▶ _Work to complete_: Once the line with "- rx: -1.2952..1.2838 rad" is found in the data, output it and each following line exactly, up to and including the line with "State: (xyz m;", and nothing before or after.

### Data shown

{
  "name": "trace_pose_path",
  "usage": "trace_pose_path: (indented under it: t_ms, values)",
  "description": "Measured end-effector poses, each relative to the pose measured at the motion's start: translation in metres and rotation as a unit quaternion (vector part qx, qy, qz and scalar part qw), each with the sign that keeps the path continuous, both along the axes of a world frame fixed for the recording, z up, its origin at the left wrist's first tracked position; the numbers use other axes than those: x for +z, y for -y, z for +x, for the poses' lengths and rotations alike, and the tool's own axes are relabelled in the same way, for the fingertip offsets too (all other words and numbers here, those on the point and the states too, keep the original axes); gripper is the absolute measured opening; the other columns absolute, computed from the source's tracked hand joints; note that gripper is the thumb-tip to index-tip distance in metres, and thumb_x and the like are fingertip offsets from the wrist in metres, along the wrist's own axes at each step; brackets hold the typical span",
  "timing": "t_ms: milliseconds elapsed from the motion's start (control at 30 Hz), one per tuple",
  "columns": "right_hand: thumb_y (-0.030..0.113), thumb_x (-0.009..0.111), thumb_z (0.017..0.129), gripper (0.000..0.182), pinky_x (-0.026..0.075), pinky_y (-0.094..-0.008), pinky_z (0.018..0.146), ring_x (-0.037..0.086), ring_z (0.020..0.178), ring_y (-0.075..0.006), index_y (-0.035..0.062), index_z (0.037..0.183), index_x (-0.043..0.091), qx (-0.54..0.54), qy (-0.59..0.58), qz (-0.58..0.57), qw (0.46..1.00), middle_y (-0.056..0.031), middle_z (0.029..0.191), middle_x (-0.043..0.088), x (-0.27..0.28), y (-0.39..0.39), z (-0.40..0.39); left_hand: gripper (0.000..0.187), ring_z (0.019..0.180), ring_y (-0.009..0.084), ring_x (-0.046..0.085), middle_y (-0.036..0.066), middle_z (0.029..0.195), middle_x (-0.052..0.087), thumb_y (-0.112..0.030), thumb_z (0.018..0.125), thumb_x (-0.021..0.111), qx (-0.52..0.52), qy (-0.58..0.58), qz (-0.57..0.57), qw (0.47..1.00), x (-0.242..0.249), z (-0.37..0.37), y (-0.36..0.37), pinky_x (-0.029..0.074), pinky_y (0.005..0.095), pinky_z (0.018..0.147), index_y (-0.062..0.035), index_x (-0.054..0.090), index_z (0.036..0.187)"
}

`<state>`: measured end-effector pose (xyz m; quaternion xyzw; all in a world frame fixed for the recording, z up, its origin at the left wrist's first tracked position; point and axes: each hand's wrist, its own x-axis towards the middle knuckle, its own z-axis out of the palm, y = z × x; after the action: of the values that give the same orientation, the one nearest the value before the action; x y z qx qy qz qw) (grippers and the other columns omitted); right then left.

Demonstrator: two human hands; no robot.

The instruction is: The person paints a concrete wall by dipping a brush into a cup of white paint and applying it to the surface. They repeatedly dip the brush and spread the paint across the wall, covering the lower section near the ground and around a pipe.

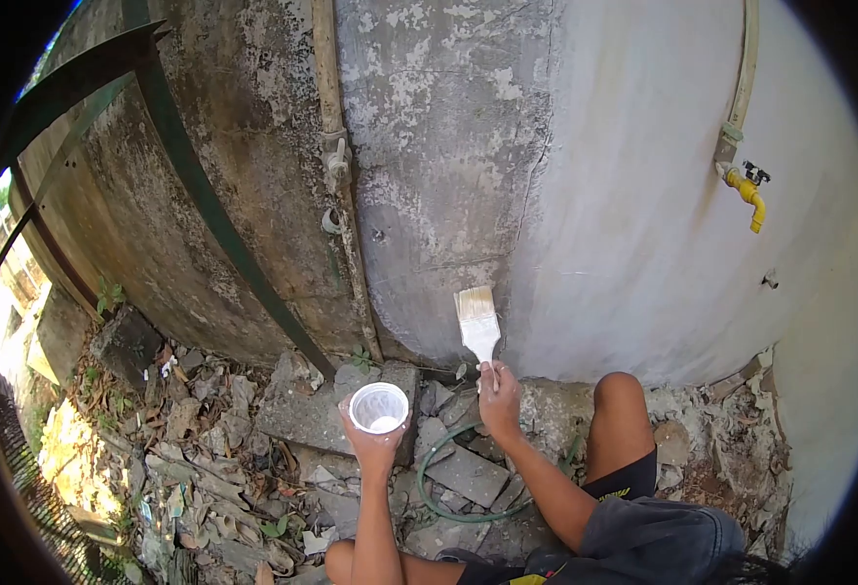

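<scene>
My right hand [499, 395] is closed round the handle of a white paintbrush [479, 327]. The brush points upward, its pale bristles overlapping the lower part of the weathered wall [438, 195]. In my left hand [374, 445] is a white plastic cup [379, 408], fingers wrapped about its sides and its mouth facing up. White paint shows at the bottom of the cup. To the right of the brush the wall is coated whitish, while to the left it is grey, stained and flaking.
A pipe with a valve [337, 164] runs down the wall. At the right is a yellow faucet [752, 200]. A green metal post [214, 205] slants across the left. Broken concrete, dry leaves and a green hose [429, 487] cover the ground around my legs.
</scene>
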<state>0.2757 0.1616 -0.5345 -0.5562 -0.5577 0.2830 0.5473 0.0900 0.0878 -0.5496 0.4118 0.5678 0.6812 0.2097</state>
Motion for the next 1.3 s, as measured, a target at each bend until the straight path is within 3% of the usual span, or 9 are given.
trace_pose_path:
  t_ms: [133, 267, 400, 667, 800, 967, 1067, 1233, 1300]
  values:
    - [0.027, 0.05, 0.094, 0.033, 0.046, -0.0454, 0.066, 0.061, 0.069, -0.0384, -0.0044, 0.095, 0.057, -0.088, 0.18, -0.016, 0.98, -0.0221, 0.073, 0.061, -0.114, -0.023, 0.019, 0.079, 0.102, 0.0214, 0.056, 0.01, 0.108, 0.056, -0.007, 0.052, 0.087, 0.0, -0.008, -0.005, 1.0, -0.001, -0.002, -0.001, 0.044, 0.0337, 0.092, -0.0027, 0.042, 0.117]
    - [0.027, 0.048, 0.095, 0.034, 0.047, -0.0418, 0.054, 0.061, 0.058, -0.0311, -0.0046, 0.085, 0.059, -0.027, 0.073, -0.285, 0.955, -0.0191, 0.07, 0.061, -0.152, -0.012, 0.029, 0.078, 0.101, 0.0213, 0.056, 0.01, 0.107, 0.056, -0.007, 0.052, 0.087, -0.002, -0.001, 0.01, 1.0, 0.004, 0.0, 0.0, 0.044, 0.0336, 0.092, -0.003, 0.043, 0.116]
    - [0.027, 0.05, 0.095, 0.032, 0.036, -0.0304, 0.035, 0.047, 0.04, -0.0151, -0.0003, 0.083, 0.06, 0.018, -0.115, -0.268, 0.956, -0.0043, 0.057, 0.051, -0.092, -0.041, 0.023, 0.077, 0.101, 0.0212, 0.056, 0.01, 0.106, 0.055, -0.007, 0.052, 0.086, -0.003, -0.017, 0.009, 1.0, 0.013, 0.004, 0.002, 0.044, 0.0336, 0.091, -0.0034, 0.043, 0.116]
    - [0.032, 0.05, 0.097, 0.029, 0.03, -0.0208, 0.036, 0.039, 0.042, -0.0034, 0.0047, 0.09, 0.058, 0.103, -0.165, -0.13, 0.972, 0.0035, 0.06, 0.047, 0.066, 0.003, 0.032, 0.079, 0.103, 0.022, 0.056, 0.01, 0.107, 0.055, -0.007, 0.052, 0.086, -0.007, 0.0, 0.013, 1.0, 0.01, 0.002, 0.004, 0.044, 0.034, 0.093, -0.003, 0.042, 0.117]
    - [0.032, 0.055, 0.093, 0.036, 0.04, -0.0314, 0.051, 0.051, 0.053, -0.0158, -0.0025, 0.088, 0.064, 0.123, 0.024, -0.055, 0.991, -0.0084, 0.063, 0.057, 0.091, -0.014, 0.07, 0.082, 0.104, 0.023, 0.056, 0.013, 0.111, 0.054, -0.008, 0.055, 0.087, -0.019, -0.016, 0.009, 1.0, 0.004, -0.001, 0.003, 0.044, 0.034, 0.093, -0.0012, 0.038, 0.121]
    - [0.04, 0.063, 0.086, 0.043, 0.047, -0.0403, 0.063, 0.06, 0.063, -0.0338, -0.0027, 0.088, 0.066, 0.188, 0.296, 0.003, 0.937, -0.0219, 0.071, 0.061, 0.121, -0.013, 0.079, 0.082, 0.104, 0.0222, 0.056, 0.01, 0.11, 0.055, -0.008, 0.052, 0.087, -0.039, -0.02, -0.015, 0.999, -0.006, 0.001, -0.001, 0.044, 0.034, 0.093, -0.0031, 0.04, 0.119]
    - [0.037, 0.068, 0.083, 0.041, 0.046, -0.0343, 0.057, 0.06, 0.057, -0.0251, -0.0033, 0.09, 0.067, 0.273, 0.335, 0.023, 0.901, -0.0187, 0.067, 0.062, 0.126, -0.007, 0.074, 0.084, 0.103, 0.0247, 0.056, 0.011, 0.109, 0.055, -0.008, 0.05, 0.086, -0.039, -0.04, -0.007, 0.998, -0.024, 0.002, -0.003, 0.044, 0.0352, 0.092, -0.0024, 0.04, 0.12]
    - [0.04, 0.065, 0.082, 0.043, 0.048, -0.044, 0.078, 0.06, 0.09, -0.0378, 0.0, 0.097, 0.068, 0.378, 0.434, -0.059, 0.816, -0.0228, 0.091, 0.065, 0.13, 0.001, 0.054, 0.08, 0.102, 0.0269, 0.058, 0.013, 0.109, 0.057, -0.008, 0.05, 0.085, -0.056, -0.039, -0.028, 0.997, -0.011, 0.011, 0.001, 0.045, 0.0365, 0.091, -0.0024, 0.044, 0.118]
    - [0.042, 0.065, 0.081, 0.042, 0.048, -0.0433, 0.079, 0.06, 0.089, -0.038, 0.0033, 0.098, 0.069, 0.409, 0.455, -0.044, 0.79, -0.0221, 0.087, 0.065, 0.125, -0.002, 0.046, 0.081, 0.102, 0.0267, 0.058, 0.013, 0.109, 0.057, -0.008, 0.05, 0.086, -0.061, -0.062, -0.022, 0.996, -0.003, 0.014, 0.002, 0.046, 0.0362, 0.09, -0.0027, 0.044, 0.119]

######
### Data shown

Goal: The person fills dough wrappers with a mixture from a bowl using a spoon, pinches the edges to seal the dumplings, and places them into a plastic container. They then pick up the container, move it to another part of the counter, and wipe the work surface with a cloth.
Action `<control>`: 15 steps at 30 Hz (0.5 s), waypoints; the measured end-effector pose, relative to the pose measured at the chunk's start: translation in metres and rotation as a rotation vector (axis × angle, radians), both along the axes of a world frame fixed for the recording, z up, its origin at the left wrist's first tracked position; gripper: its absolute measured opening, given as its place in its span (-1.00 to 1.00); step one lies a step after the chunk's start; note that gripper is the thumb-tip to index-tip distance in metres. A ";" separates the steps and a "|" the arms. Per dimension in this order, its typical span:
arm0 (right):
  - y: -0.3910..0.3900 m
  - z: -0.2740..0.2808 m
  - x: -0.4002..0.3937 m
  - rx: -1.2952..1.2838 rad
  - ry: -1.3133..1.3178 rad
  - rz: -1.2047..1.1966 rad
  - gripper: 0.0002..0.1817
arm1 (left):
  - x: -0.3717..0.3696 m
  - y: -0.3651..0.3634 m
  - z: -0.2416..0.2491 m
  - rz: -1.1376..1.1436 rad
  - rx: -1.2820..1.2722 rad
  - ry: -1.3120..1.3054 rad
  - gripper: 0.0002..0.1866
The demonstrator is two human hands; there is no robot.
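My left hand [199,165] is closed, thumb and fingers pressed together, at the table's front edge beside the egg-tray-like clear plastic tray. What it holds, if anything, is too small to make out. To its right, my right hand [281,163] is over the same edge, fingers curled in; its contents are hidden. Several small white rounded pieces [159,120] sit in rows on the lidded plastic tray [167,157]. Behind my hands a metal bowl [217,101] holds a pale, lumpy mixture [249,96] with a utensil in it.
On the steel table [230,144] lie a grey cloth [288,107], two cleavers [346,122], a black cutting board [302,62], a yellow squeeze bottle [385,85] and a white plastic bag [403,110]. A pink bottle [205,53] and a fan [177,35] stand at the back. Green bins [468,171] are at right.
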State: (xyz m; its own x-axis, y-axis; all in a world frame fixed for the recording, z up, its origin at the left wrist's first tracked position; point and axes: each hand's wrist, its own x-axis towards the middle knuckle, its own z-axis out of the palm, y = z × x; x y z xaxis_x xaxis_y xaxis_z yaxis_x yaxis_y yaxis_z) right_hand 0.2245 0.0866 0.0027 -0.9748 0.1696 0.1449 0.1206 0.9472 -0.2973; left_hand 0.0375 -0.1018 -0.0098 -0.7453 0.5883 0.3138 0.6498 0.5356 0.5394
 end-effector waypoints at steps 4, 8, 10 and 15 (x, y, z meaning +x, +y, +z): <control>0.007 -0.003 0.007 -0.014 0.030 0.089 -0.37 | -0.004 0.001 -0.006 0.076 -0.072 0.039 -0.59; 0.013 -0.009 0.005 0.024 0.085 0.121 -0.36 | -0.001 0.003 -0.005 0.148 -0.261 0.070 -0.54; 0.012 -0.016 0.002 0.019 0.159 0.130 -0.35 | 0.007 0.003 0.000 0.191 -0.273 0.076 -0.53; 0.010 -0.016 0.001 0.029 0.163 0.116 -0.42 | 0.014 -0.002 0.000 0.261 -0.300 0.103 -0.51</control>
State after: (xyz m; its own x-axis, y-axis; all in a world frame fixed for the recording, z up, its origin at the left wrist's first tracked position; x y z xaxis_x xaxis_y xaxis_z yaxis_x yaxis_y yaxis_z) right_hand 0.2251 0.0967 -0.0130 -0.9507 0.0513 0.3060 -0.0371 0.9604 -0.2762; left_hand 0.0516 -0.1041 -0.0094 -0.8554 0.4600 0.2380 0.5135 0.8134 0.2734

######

▶ _Expected answer_:
  - rx: -1.2952..1.2838 rad
  - ry: -1.3133..1.3178 rad
  - rz: -1.2047..1.1966 rad
  - gripper: 0.0002..0.1817
arm1 (left):
  - x: -0.3717..0.3696 m
  - y: -0.3651..0.3634 m
  - z: -0.2416..0.2491 m
  - rz: -1.1376..1.1436 rad
  - rx: -1.2820..1.2722 rad
  - ry: -1.3120..1.3054 rad
  - gripper: 0.0002..0.1866
The demonstrator is two human hands; there is no robot.
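My left hand [199,165] is closed, thumb and fingers pressed together, at the table's front edge beside the egg-tray-like clear plastic tray. What it holds, if anything, is too small to make out. To its right, my right hand [281,163] is over the same edge, fingers curled in; its contents are hidden. Several small white rounded pieces [159,120] sit in rows on the lidded plastic tray [167,157]. Behind my hands a metal bowl [217,101] holds a pale, lumpy mixture [249,96] with a utensil in it.
On the steel table [230,144] lie a grey cloth [288,107], two cleavers [346,122], a black cutting board [302,62], a yellow squeeze bottle [385,85] and a white plastic bag [403,110]. A pink bottle [205,53] and a fan [177,35] stand at the back. Green bins [468,171] are at right.
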State: (xyz m; its own x-axis, y-axis; all in a world frame fixed for the recording, z up, its origin at the left wrist's first tracked position; point and axes: each hand's wrist, its own x-axis towards the middle knuckle, its own z-axis out of the palm, y = z × x; x y z xaxis_x xaxis_y xaxis_z yaxis_x yaxis_y yaxis_z) right_hand 0.2245 0.0866 0.0027 -0.9748 0.1696 0.1449 0.1206 0.9472 -0.2973; left_hand 0.0375 -0.1018 -0.0098 -0.7453 0.5883 0.3138 0.6498 0.5356 0.5394

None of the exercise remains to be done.